Traditional Account Credential Compromise

Authentication is another area of interest, as account takeover (ATO) in banking can be very expensive. The FinCEN report states, “the use of compromised credentials has a disproportionately higher monetary impact—around 18% of reports, but 32% of total transaction value—than impersonation and circumvention of verification exploitations.”

 

Data breaches, phishing, man-in-the-middle attacks, social engineering, and scams have all demonstrated that traditional credential types including usernames, passwords, one-time passcodes sent via email or mobile messaging, magic links, and others can no longer be relied on for routine account access. Newer approaches such as FIDO2 Passkeys enable users to easily share their method of login with other devices and users, which leaves users vulnerable to social engineering from fraudsters who can convince a user to share their Passkey, or can enable complicit illegal activity on an account such as money laundering across many devices and persons. In addition, device-side biometrics cannot be guaranteed to be unique, to not be substituted after registration, or to actually belong to the account holder or a designated account manager. Unfortunately, educating customers to make them more aware of typical warning signs of fraud isn’t enough to keep them from practicing poor password hygiene or unwittingly giving away access to their account.

 

Risk-based access control approaches that rely on multi-modal factors such as device characteristics, transaction context and bot detection, are an improvement, but they still suffer from the possibility of adversarial AI gaming the access attempts to discover vulnerabilities, and then finally gaining access potentially without any traditional credentials at all.

 

Therefore, it has become increasingly critical to bind account access to a single individual leveraging verifiable credentials and server-side matching using PINs and biometric data stored in the cred.

 

Furthermore, decentralized identity where the account lives at the edge (endpoint) and the digital wallet becomes the method of integration alleviates the current need to increase the attack surface in order to enable Open Banking and the sharing of data with third parties such as business partners and affiliates. This significantly frustrates both generative and adversarial AI that can gain access via traditional backend APIs or federated connections (e.g. OIDC). In fact, when implemented properly, decentralized identity and data sharing integrations can completely eliminate the need for opening account access via APIs or federation.

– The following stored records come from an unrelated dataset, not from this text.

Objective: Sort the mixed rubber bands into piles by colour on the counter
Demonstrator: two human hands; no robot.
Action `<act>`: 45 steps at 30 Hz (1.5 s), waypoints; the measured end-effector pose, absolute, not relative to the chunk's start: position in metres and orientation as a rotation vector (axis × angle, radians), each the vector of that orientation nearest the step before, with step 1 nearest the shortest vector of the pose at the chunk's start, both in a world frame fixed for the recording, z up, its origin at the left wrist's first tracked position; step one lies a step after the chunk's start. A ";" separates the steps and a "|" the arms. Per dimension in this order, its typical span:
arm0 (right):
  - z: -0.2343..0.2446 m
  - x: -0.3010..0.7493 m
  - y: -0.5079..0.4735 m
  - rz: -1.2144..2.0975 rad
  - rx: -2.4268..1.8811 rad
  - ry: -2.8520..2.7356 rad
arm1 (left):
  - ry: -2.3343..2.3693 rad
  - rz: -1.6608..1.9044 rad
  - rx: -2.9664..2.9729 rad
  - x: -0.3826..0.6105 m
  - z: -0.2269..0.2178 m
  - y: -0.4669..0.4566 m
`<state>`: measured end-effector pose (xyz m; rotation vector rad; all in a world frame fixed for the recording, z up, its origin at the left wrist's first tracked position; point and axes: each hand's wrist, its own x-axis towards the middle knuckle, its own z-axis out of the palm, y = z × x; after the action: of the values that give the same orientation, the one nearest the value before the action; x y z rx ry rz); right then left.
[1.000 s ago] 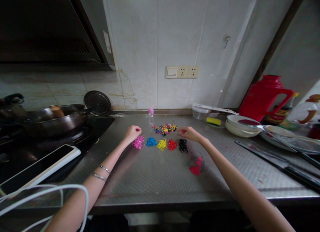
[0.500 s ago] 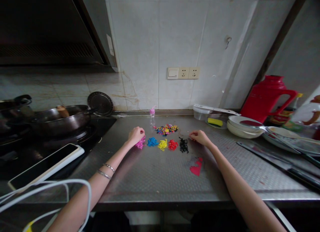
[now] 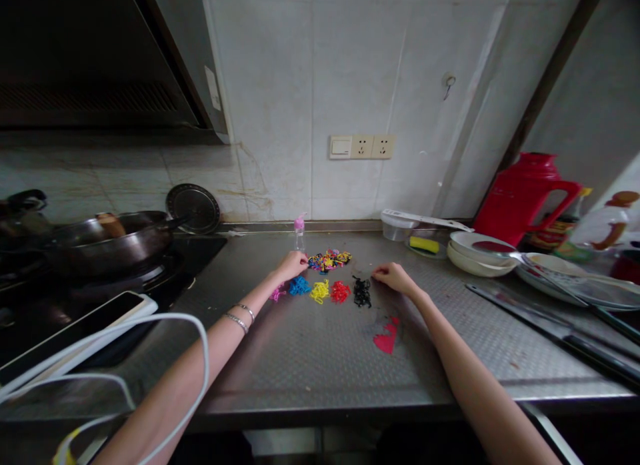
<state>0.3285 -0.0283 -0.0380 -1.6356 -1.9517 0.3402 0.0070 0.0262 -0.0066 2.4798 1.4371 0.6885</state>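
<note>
My left hand (image 3: pixel 291 265) is at the left edge of a mixed-colour pile of small rubber bands (image 3: pixel 330 259), fingertips drawn together; whatever they pinch is too small to see. Partly hidden below that wrist lies a pink pile (image 3: pixel 278 292). To its right run a blue pile (image 3: pixel 300 286), a yellow pile (image 3: pixel 319 291), a red pile (image 3: pixel 341 292) and a black pile (image 3: pixel 362 292). Just right of the black bands, my right hand (image 3: pixel 395 278) rests with curled fingers, their contents hidden. Behind the left hand stands a small clear bottle with a pink top (image 3: pixel 299 231).
Red torn scraps (image 3: pixel 386 337) lie near the right forearm. Stacked bowls (image 3: pixel 480 255), a yellow sponge (image 3: pixel 424 245), a red thermos (image 3: pixel 520 195) and a long dark-handled utensil (image 3: pixel 525 311) occupy the right. At left are a pan (image 3: pixel 135 235) and a white cable (image 3: pixel 203 358) crossing my forearm.
My left hand has moved right and away from me, from the pink pile to the mixed pile. The right hand stays beside the black bands. The view has shifted slightly.
</note>
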 end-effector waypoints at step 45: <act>-0.041 0.323 -0.029 0.212 -1.705 -1.988 | 1.328 0.920 2.279 -0.044 0.000 -0.013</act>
<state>0.3232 -0.0290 -0.0406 -1.7054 -1.9877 0.2123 -0.0443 -0.0131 -0.0003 2.2786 1.3281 0.9196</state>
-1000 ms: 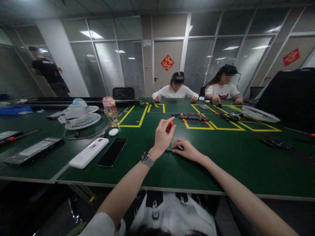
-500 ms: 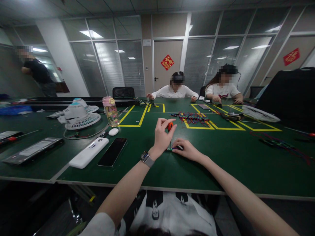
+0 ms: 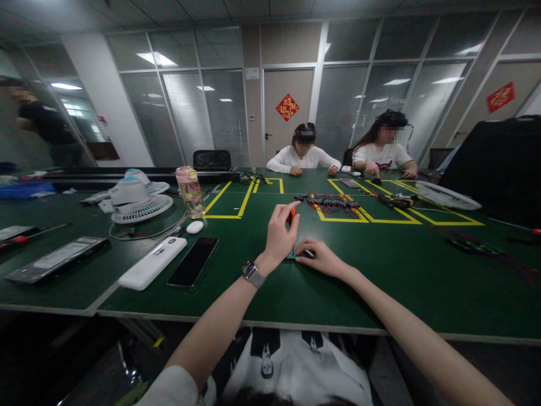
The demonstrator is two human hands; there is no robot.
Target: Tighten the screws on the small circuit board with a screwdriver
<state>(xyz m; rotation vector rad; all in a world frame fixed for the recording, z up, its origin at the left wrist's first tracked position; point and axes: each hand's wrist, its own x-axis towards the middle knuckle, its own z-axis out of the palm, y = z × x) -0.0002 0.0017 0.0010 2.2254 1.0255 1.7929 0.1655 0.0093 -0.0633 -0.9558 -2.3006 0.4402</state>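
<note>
My left hand (image 3: 278, 234), with a watch on its wrist, is closed around the orange-and-black handle of a screwdriver (image 3: 291, 215). The screwdriver stands upright, its thin shaft running down to a small green circuit board (image 3: 291, 257) on the table. Whether the tip sits in a screw is too small to tell. My right hand (image 3: 322, 257) rests low on the table with its fingertips pinching the board's right side. Part of the board and its dark wires is hidden under those fingers.
A pile of wired boards (image 3: 332, 203) lies ahead near yellow tape outlines. To the left are a black phone (image 3: 193, 261), a white device (image 3: 153, 263), a bottle (image 3: 190, 192) and a fan (image 3: 141, 207). More wired boards (image 3: 477, 246) lie at right. Two people sit opposite.
My left fingers have closed further around the screwdriver handle; my right hand stays put. Across the table, one person's hand moved inward, and the person at far left moved further left.
</note>
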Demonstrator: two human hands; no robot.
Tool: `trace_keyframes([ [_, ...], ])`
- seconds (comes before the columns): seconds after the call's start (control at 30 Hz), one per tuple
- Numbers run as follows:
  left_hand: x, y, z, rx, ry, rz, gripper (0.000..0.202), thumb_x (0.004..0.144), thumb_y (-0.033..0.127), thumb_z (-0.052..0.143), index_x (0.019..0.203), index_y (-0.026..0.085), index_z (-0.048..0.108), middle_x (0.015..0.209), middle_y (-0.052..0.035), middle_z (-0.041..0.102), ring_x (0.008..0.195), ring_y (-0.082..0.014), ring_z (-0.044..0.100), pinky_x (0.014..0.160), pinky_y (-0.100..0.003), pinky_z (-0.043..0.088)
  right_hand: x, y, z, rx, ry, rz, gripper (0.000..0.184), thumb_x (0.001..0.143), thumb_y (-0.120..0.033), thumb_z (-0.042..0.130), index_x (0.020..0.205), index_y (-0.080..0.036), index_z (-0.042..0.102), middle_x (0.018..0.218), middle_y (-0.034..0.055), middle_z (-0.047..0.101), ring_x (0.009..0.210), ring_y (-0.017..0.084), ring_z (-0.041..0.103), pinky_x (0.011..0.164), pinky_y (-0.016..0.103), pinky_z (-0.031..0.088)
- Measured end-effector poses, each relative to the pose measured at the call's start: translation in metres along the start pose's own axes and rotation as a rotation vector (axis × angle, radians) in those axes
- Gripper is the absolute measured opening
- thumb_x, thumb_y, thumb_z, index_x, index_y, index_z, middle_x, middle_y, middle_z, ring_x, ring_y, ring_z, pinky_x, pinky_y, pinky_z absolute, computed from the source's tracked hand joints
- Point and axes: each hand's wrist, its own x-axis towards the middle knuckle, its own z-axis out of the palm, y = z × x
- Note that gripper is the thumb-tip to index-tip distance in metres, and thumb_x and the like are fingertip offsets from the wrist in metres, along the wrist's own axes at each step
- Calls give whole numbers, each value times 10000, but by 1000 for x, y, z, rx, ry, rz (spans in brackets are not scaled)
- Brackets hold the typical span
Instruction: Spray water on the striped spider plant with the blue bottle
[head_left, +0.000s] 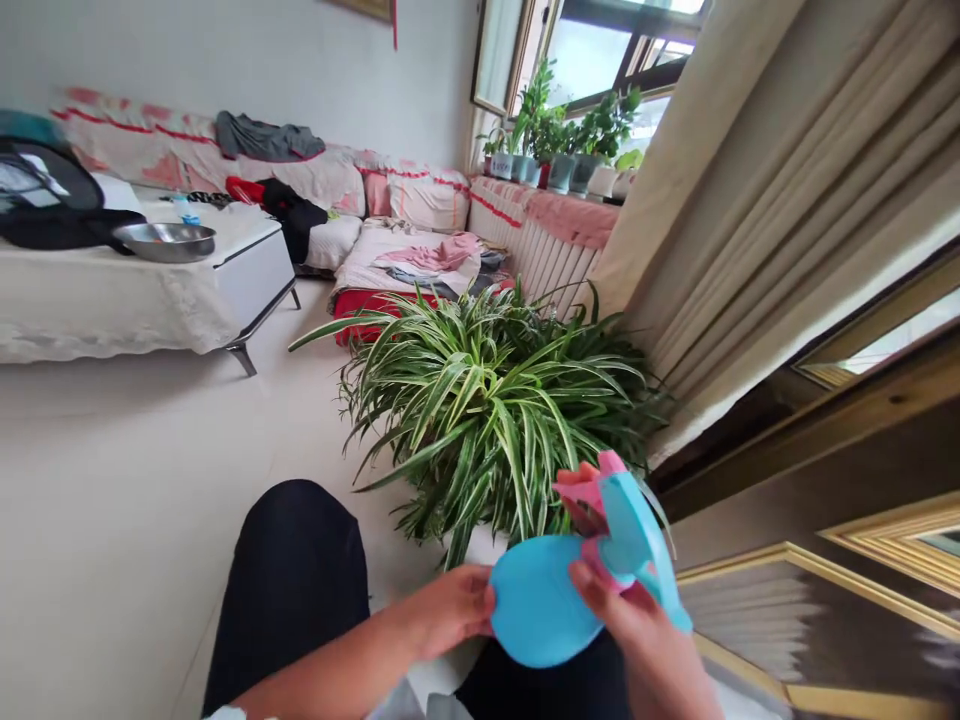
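Observation:
Both my hands hold a rounded blue craft piece, probably foam or card, with pink parts and a folded blue flap at its upper right. My left hand grips its left edge. My right hand pinches the lower right side, with its fingers against the pink layer. Part of the piece's underside is hidden by my fingers. Just beyond my hands stands a leafy green-and-white spider plant. My dark trousered knee lies below and left of my left hand.
A beige curtain hangs at the right, above a gold-trimmed wooden frame. A white table holds a steel bowl. Behind are a cushioned bench, a white radiator and potted plants on the windowsill.

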Motion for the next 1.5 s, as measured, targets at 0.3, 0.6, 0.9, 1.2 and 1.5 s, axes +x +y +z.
trace_keyframes([
  [0.3,76,-13,73,-354,-220,-43,597,744,510,639,1231,168,596,1262,-157,626,1144,-344,584,986,-563,351,89,12,-78,241,112,196,670,734,-378,729,1357,-243,523,1157,88,710,1157,322,619,965,505,481],
  [0.6,106,-41,60,-463,-54,-124,644,792,609,501,1187,109,596,1157,-174,648,1072,-335,599,991,-613,283,84,69,-84,310,63,192,481,670,-173,633,1144,-236,687,1088,39,733,1080,293,653,971,437,473],
  [0.9,111,-65,55,-533,-75,-242,594,819,605,452,1247,210,568,1141,-103,636,1047,-364,617,980,-682,226,50,93,-87,9,180,252,146,707,-213,589,787,-224,711,1012,18,726,1248,303,521,817,313,480],
  [1.2,113,-74,53,-448,-35,-350,426,843,526,487,1153,273,634,1319,-40,549,1077,-279,558,1022,-671,218,23,97,-79,-76,457,352,450,787,-386,631,1207,-225,623,1217,64,653,1047,288,619,846,391,482],
  [1.5,109,-101,51,-492,21,-462,386,830,512,526,1091,256,648,1206,-16,584,986,-251,596,980,-614,282,21,103,-88,-69,31,222,578,795,-353,656,1349,-266,514,1415,89,514,1117,257,622,949,410,488],
])
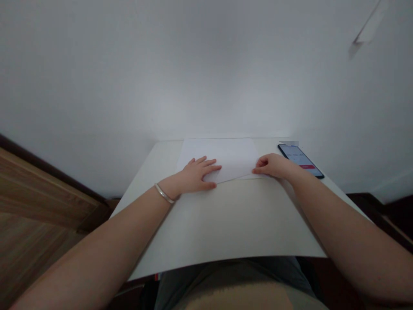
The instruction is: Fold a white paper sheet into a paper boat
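Paper [230,150] lies at the far part of a white surface [238,224], its far edge near the wall [206,64] and its long axis running left to right across the person's front. Both forearms reach forward from the near corners, the left forearm [106,241] angling inward from one side and the right forearm [342,219] from the other. Left hand [200,174] lies palm down on the paper's near left part, fingers spread toward the right, thumb just at the near edge. Right hand [271,165] is at the near right corner, thumb and fingertips pressed together and pinching the margin, so the sheet extends leftward and away from it. Near that pinch the edge slants and seems slightly raised, though white on white in dim light hides whether there are several layers. Just beyond the right wrist lies a phone [298,158], screen lit; a silvery bangle [164,193] circles the left wrist.
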The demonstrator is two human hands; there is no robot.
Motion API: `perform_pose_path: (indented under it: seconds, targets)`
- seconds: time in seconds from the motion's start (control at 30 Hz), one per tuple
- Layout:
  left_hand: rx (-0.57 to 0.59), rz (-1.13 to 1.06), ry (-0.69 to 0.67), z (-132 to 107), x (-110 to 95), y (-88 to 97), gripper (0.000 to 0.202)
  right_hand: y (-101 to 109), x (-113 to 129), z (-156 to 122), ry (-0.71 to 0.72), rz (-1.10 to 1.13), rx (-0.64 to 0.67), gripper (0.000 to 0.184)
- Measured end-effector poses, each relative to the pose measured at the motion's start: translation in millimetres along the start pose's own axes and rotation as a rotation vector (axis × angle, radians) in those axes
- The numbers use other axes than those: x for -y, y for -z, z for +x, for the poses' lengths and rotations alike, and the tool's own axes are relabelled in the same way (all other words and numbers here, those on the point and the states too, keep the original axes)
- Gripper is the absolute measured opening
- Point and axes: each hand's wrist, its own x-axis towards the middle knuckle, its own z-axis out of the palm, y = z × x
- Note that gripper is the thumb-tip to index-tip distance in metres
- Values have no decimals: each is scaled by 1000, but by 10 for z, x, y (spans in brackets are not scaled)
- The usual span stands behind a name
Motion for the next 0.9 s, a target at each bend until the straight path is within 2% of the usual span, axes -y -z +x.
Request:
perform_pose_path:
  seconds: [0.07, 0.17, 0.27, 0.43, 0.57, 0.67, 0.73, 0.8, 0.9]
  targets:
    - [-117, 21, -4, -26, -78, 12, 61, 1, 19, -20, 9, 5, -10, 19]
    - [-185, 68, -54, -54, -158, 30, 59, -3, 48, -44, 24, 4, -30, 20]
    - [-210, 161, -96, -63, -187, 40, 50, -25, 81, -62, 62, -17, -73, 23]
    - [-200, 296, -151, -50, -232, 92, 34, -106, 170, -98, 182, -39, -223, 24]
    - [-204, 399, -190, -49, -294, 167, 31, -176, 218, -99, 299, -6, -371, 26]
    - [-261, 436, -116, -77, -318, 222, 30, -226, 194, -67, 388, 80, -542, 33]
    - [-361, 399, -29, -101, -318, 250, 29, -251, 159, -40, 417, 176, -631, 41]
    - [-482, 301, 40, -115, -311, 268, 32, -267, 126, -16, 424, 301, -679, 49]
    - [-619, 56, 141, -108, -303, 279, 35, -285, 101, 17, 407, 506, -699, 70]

Instead, account access can rely on a customer using their mobile banking app to present an issuer-signed cred unique to the person and device along with server-side PIN verification or selfie matching using authoritative data stored inside the cred itself. 

 

The key benefits of verifiable credentials and decentralized identity include, but are not limited to:

 

  • Highly phishing-resistant cryptographic architecture

  • Support for identification, authorization, and authentication

  • Enable continuous identity and device trust

  • Accelerate digital transformation with autofill

  • Unify and improve user experiences including both online and in-person

  • Interoperable standards enable B2C2B / B2E2B

  • Prevent fraud along the journey or lifecycle

  • Reduce risk and liability

  • Increase privacy and deliver consent-by-design

  • Simpler, more secure and more affordable than federation or API based data sharing

Protect Your Financial Institution and Customers With PingOne Neo

As fraud rates continue to balloon, banks can no longer do business as usual when it comes to their technical architectures and approaches for identity verification, authentication, and access management. Product suites that provide identity verification and verifiable credentials are a key defense against identity fraud, especially as generative and adversarial AI threats continue to increase rapidly.